• Assigned task: If a line in the entries below holds the string "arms", copy it.

• Data:
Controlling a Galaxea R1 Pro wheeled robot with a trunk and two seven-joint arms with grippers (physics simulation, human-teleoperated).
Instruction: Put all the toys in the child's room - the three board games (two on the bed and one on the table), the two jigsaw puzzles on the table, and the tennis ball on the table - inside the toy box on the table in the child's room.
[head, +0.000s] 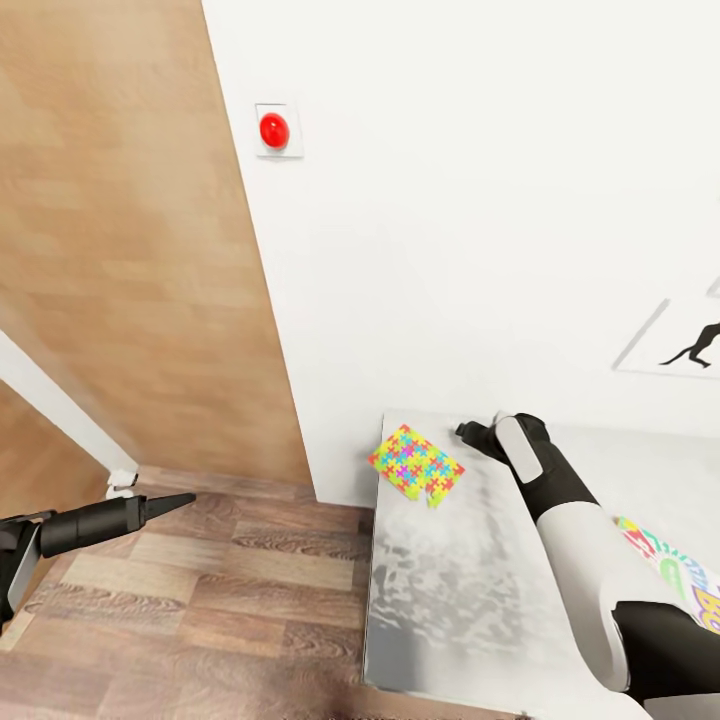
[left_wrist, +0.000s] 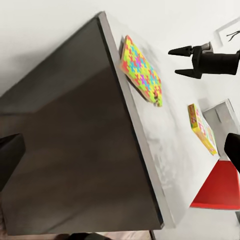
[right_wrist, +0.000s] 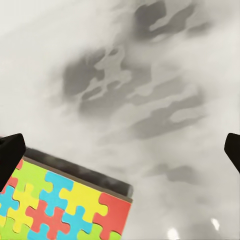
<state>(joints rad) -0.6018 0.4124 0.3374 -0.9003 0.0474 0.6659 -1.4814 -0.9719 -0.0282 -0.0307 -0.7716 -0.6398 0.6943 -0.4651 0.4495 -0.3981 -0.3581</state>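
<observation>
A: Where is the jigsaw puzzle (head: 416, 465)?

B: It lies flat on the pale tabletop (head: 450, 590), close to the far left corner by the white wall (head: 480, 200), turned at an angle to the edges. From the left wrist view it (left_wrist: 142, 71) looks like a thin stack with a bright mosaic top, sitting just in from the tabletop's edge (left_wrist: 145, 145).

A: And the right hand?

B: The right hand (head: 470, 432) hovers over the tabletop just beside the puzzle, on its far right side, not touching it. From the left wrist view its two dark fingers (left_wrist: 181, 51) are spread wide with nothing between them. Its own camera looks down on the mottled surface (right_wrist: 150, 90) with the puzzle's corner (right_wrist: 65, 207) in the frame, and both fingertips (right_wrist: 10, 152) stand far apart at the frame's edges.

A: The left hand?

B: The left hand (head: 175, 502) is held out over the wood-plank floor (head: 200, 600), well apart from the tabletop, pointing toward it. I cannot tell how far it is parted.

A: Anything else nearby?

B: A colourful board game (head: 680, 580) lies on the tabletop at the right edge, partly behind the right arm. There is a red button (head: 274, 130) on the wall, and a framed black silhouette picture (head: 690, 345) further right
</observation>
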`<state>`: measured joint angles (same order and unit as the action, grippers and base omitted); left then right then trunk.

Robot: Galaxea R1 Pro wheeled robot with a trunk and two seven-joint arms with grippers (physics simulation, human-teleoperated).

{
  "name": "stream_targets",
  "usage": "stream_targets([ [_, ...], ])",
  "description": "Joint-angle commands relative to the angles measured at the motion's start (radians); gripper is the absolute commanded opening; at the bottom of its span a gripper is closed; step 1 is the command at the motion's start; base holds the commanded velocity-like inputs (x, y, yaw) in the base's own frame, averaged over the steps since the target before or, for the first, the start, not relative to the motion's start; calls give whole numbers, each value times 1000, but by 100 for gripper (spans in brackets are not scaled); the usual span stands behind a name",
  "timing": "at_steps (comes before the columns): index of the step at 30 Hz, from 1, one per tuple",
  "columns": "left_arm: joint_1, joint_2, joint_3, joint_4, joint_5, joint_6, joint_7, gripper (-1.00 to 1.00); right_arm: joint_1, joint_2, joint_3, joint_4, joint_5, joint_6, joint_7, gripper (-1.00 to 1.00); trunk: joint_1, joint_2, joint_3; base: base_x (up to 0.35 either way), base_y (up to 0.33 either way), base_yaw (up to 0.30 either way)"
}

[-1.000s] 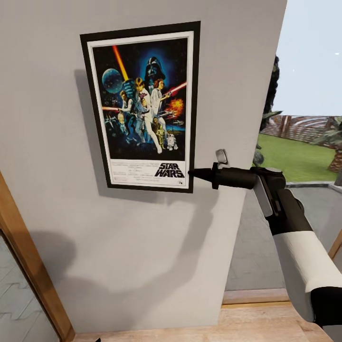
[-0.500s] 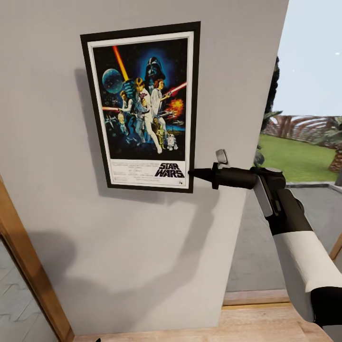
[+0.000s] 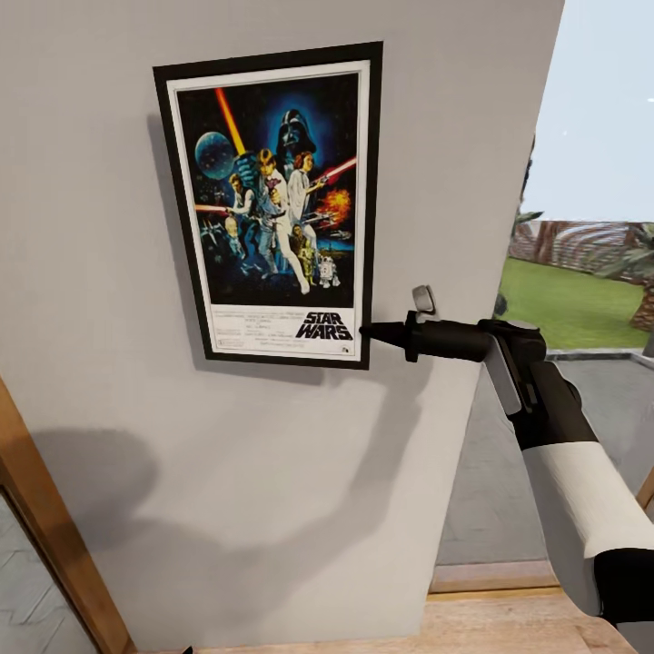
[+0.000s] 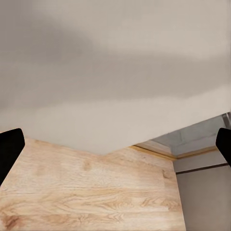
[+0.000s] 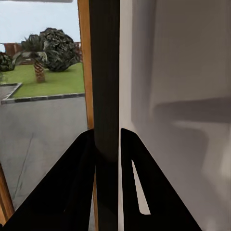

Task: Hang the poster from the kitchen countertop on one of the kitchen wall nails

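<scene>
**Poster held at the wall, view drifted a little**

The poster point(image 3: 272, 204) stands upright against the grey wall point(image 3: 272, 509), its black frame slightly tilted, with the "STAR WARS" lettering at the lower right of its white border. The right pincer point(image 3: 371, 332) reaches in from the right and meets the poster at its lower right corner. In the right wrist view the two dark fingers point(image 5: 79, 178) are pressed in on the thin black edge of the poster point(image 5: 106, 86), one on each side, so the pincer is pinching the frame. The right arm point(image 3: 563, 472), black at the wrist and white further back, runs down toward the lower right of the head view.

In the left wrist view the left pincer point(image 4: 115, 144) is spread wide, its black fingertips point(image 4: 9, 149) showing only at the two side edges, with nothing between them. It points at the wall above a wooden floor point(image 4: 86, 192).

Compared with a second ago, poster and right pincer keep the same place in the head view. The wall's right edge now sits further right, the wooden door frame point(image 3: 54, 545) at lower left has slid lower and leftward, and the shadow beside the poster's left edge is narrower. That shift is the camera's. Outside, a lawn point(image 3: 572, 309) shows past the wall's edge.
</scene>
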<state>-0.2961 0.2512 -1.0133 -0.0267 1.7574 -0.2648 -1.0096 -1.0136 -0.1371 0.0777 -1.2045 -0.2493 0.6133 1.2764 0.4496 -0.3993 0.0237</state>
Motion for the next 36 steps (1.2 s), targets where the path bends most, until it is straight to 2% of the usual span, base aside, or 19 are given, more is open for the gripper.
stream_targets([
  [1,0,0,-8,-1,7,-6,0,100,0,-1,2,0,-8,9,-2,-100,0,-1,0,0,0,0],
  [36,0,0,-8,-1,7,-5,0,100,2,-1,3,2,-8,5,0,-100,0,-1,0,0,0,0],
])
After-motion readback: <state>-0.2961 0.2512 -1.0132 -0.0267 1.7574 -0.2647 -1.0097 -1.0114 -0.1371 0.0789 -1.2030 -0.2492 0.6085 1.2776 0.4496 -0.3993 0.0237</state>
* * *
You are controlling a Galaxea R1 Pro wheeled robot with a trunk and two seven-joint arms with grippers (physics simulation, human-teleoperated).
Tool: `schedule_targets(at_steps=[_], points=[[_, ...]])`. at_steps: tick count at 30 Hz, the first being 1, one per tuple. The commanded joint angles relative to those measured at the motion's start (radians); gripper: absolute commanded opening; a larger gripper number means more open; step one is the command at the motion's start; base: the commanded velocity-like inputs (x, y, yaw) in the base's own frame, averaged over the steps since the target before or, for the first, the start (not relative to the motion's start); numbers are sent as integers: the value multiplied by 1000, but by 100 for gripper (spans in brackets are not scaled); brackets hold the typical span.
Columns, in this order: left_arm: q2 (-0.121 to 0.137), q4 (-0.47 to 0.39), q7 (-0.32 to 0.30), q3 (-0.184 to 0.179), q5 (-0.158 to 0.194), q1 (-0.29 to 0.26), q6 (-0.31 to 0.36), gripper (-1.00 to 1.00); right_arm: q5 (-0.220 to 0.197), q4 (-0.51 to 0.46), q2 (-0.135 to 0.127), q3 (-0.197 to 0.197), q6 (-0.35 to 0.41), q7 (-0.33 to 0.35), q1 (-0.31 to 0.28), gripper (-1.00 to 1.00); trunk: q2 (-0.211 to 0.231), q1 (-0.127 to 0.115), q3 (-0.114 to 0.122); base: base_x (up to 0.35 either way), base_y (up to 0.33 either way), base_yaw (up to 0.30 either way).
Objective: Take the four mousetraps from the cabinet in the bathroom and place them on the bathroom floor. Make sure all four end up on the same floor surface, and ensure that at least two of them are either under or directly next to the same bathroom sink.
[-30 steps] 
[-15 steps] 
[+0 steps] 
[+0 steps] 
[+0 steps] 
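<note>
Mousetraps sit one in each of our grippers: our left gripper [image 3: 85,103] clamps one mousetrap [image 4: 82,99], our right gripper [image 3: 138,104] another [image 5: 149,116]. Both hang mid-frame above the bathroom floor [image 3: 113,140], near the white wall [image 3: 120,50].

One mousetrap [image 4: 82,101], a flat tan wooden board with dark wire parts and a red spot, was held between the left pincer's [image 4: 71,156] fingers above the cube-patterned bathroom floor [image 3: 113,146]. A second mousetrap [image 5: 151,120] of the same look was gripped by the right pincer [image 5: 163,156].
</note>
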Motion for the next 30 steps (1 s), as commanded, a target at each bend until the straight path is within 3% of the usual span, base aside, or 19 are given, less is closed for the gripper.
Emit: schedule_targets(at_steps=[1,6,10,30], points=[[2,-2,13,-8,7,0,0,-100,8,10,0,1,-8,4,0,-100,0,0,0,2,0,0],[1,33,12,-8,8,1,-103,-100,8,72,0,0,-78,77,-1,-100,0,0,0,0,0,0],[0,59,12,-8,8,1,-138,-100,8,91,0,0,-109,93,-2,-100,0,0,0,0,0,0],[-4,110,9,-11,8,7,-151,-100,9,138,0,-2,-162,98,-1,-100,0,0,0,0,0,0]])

• Answer below:
Controlling a Galaxea R1 Pro wheeled robot with a trunk and two seven-joint arms with grippers (physics simulation, human-teleoperated).
Robot: Galaxea R1 Pro wheeled robot with a trunk and two seven-joint arms with grippers (physics simulation, human-teleoperated).
You are controlling a Galaxea R1 Pro wheeled robot with a trunk and two seven-joint arms with grippers (physics simulation, human-teleoperated).

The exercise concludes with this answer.